The British Chamber of Commerce and the Federation of Small Business have suggested that the proposals being outlined today will have no influence on who businesses hire and fire.Unemployed workers are to be barred from claiming benefits for up to three years if they repeatedly refuse job offers under the biggest shake-up of the welfare system in 60 years.Anyone claiming unemployment benefit will have to sign a "three strikes and you're out" contract which will see the work-shy losing benefits if they fail to accept a job offer or refuse to apply for a position recommended by an employment adviser.

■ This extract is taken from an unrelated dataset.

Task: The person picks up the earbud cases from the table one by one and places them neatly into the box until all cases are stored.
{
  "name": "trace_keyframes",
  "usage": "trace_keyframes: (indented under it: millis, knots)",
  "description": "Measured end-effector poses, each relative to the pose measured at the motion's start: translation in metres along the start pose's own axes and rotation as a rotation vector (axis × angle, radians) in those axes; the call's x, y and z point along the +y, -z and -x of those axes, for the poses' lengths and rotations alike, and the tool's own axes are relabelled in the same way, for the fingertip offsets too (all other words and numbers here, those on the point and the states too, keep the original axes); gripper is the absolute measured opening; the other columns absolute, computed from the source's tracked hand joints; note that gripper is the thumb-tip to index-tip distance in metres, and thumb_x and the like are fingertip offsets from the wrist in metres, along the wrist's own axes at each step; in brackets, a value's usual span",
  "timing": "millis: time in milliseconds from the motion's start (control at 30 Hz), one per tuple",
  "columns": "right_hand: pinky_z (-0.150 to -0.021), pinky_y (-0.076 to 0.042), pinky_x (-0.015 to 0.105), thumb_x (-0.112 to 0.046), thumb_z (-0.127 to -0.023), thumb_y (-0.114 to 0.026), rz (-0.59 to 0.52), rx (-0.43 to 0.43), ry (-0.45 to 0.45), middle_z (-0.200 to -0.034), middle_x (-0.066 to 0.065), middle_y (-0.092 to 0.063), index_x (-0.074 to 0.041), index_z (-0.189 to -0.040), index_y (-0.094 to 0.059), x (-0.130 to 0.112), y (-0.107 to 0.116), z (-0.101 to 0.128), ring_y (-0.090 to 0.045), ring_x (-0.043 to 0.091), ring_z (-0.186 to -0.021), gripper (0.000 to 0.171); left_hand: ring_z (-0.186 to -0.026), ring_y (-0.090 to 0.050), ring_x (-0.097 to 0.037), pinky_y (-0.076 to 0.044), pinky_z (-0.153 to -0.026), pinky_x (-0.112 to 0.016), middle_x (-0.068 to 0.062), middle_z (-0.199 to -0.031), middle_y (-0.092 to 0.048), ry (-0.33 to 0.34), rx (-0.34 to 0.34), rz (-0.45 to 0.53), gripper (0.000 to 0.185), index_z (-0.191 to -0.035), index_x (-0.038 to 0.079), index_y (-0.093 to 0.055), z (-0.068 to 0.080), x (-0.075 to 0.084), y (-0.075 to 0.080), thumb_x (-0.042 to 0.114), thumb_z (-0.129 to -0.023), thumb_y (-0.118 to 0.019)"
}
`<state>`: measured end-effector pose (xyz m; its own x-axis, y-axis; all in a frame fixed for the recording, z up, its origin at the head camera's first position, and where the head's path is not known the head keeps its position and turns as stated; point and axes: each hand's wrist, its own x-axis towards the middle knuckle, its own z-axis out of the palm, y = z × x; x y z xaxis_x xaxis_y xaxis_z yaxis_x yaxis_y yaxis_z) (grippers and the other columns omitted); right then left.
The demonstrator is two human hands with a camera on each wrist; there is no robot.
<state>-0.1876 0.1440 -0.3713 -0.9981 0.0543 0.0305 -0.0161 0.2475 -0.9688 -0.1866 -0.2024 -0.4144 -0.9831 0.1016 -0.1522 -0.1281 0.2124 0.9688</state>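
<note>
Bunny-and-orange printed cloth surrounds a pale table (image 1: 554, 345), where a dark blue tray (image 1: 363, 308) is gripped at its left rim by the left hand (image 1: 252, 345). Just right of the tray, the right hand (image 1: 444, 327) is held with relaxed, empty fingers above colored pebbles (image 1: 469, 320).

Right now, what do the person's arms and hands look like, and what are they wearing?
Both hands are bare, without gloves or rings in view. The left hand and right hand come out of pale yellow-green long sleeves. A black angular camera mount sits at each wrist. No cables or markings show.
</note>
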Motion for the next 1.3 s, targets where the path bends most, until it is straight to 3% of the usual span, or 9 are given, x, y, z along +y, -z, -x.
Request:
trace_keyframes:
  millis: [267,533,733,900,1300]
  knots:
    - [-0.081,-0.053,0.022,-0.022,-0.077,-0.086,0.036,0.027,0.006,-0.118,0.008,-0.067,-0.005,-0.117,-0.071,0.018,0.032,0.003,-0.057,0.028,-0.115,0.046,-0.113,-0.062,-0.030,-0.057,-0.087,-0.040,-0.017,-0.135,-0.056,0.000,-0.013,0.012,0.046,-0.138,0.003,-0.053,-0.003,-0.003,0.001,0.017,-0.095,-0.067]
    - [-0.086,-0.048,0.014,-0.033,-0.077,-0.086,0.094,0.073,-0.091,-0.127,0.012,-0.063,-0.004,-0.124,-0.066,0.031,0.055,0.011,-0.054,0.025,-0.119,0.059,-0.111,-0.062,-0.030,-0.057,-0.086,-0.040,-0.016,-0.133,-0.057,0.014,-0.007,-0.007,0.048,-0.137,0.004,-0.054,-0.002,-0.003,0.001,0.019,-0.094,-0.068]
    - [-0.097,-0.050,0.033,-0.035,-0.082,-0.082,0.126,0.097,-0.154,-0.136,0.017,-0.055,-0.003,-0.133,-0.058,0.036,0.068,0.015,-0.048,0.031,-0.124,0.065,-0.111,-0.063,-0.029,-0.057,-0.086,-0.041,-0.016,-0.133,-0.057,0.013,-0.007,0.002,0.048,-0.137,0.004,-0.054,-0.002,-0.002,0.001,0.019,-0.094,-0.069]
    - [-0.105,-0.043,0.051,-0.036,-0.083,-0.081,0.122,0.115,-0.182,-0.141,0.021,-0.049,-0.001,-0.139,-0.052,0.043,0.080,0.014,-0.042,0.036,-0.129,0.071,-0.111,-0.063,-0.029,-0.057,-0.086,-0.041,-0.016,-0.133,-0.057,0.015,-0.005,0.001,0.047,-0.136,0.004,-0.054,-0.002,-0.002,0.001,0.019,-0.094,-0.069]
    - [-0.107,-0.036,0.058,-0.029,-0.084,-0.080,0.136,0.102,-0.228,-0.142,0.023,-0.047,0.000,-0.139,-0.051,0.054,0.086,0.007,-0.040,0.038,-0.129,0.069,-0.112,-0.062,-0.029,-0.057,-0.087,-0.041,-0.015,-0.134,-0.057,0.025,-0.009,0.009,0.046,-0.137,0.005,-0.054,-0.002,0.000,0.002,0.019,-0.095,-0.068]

Iain Duncan Smith, the Work and Pensions Secretary, hopes the measures in his Welfare Paper will cut the number of workless households by 300,000 but business leaders suggested the proposals would have little effect.

Adam Marshall, director of policy and external affairs at the British Chamber of Commerce, said: “Businesses are telling us that they have a wide pool of applicants for many jobs and they want to get the best person they can.

"Businesses are in a position right now to be very choosy about who they hire. What the Government has to realise is that businesses will be creating the jobs rather than the public sector and what businesses will want are individuals who turn up to work enthusiastically and who gain the skills needed to succeed in that business.”

Eamonn Butler, of the Adam Smith Institute, an economic think-tank, said: "The proposed massive simplification in welfare, and eliminating the perverse incentives in the present ragbag of benefits, will be a powerful force in getting people back to work.

"The biggest problem will be with younger, inexperienced and unskilled workers, who could continue to be priced out of work by the minimum wage.

"Employers simply do not want to hire people that they think are not worth minimum wages."